Maternal and Child Health - A Satellite’s Perspective (2023 DSSG)

Main content start

Authors: Haojie Wang, Emily Wesel, Poojit Hegde, Mac Ya

Summary:

Currently, basic indicators of maternal and child health (MCH) and coverage with essential MCH services (e.g., childhood vaccinations) are obtained from expensive nationally representative household surveys. Such surveys, however, do not allow for detailed insights on how MCH and MCH service coverage indicators vary between communities because they only sample a tiny subset of all villages and neighborhoods in a country (usually <2%) and estimates tend to be outdated.

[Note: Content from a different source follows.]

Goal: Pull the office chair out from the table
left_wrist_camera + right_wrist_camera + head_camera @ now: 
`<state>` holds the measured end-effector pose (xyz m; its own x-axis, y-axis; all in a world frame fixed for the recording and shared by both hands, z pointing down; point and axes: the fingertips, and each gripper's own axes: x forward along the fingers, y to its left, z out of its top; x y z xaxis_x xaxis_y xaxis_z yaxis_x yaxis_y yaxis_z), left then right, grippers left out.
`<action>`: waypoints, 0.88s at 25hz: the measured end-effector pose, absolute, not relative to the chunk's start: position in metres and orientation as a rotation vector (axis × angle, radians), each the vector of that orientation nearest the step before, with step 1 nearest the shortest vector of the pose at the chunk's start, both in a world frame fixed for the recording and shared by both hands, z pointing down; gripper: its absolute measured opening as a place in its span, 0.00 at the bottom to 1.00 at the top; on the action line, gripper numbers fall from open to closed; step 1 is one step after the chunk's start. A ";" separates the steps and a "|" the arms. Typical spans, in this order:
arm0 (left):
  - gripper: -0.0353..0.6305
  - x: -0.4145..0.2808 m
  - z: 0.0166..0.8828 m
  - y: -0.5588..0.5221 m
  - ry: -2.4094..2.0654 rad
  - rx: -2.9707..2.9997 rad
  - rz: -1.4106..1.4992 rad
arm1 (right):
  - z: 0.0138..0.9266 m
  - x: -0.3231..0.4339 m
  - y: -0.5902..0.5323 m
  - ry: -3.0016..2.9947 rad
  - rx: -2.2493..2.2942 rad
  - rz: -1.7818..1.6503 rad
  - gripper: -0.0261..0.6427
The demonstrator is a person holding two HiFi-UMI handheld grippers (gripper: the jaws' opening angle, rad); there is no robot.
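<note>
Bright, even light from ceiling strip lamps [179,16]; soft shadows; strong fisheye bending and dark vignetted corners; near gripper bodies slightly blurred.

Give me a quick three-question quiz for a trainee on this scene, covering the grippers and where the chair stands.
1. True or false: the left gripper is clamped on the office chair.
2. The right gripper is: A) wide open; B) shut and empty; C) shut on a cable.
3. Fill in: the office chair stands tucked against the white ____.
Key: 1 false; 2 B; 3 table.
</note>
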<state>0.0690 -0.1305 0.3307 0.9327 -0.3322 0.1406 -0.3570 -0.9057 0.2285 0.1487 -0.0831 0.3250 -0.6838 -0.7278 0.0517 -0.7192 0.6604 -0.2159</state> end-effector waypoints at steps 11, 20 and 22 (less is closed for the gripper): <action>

This research project explores the use of machine learning with satellite imagery and other publicly available geotagged data for the estimation of key indicators of maternal and child health (MCH) indicator status. We use three main sources for training data: an aggregation of geo-tagged data collected using Google Earth Engine, extracted features from satellite imagery collected using the MOSAIKS API, as well as actual images from the Landsat satellites. Using household surveys collected by the USAID’s Development and Health Surveys (DHS) program as our ground truth data, we train a set of regression and classification models to predict MCH indicators. Specifically, we train models to predict the following MCH indicators: Mean/Median BMI, Under Five Mortality Rate, Unmet Need Rate, Skilled Birth Attendant Rate, and Stunted Growth Rate. With the numerical data from Google Earth Engine and MOSAIKS as our training datasets, we use Microsoft Azure’s automated machine learning functionalities to automatically generate stack ensemble models. For the Landsat images, we experimented with convolutional neural networks and vision transformers (ViT). 

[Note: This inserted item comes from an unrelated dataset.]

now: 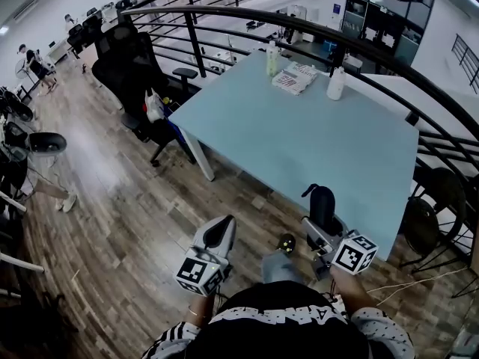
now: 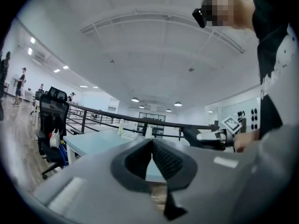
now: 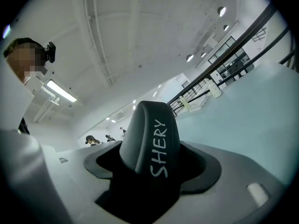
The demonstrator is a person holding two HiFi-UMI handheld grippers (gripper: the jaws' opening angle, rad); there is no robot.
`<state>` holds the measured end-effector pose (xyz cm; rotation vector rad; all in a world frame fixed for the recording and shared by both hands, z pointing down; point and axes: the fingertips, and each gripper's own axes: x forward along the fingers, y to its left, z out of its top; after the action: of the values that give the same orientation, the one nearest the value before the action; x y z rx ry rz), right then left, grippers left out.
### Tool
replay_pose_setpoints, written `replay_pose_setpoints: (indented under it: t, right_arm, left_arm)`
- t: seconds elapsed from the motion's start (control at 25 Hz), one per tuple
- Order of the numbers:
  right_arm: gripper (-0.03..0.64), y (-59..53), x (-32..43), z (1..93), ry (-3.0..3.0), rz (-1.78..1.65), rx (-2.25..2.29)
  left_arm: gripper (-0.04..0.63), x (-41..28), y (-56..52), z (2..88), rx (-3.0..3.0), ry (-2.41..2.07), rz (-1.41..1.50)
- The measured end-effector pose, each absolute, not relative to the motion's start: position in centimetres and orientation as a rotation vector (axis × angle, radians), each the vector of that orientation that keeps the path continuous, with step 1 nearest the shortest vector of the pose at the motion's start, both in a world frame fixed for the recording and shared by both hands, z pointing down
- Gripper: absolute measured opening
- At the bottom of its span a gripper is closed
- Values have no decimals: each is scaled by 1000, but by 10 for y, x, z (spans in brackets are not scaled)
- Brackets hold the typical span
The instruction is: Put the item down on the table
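My right gripper (image 1: 324, 226) clamps a black item (image 1: 322, 200) at the table's (image 1: 299, 133) near edge. My left gripper (image 1: 221, 230), off the table, has its jaws together, empty.

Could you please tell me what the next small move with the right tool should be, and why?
Probably carry the right tool forward and lower it onto the table. Its jaws are shut on the black item marked SHERY, held in the air near the table's front edge, not yet resting on it.
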<state>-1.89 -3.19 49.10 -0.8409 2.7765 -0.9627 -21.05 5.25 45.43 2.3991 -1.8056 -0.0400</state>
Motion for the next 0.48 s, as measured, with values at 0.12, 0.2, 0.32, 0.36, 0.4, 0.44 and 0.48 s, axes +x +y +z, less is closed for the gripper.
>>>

Our regression models trained using the extracted feature datasets from Google Earth Engine and MOSAIKS perform reasonably well for estimating several health indicators, with the model for estimating Skilled Birth Attendant Rate achieving the highest r-squared coefficient of 0.668 (r-squared coefficients for all models shown in figure below). Our classification model for estimating Skilled Birth Attendant Rate also received the highest classification accuracy of 68%. Altogether, our research suggests that utilizing satellite imagery and other geotagged data is a promising approach for estimating MCH indicators.

Figure 1. Predicting the percentage of births with a skilled attendant present. Ground truth (top) versus our model. Figure 2. R-squared results of regression models predicting MCH indicators.